The Carry On installation features a series of suitcases fitted with robotic arms and micro-cameras which survey their surroundings. Why did you feel the necessity to develop a work that explores surveillance and paranoia? How much impact on the public can artists have when they comment on surveillance technology?

Carry On is a direct reaction to post-September 11th paranoia, both in the USA and abroad. Since the attacks, I have traveled quite a bit. On these trips, I have passed through countless security and surveillance systems, always hunting for the would-be terrorist. Subway cars now display and sometimes speak "Report ANY Suspicious Activity". If you happen to look even slightly of Arab descent, you may think twice about growing a beard or wearing your traditional garb. Leaving your luggage or backpack alone in an airport or a train station, even for a moment, could lead to a cavity search.
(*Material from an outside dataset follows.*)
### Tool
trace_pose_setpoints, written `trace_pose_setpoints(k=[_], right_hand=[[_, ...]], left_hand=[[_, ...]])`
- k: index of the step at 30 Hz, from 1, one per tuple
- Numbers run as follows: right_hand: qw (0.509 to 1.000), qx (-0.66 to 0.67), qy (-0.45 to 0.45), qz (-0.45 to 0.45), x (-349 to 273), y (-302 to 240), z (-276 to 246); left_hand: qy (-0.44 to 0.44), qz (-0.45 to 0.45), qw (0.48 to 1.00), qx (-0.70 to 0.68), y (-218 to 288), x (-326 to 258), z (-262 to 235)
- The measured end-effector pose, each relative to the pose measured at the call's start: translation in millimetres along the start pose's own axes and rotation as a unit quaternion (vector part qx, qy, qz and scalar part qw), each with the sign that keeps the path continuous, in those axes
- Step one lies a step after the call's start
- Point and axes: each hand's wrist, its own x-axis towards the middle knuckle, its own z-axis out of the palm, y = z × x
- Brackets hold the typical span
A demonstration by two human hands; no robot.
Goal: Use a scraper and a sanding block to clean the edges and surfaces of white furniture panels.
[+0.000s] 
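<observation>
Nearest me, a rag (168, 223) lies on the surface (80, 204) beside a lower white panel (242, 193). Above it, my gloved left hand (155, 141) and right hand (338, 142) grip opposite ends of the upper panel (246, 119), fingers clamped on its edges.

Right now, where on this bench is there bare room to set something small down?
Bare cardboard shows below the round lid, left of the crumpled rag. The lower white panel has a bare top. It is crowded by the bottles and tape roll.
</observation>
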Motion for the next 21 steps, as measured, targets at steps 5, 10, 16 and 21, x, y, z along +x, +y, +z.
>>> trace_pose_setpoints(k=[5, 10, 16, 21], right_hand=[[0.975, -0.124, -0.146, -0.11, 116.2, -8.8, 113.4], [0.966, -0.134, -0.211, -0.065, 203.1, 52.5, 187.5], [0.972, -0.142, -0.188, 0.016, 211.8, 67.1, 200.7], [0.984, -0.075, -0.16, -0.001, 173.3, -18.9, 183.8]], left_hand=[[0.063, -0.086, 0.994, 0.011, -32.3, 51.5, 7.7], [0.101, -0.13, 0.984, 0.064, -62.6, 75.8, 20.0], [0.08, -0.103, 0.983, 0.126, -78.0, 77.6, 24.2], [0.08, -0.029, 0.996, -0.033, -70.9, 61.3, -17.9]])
Holding a miniature video camera, on one side of each suitcase in Carry On is mounted a two axis robotic arm. The live video feed from this camera is displayed on a LCD screen mounted on the other side of the suitcase. Every couple of minutes, the robots change the position of the cameras, thus changing what is being displayed in the LCD screens. Lacking image analysis of any kind or other sensory capability, these suitcases blindly look about, never understanding what they see.

I'm not sure what impact artists make when they reference surveillance technology. Perhaps it may give a person a moment of peace or clarity. Realizing that, like the artwork in front of them, the whole affair of paranoia and fear based politics is an illusion; clever clockwork designed to create the reality they want us to believe in.

0aapetitphone.jpgI saw that images of one of your recent project, Phoney. What is the work about?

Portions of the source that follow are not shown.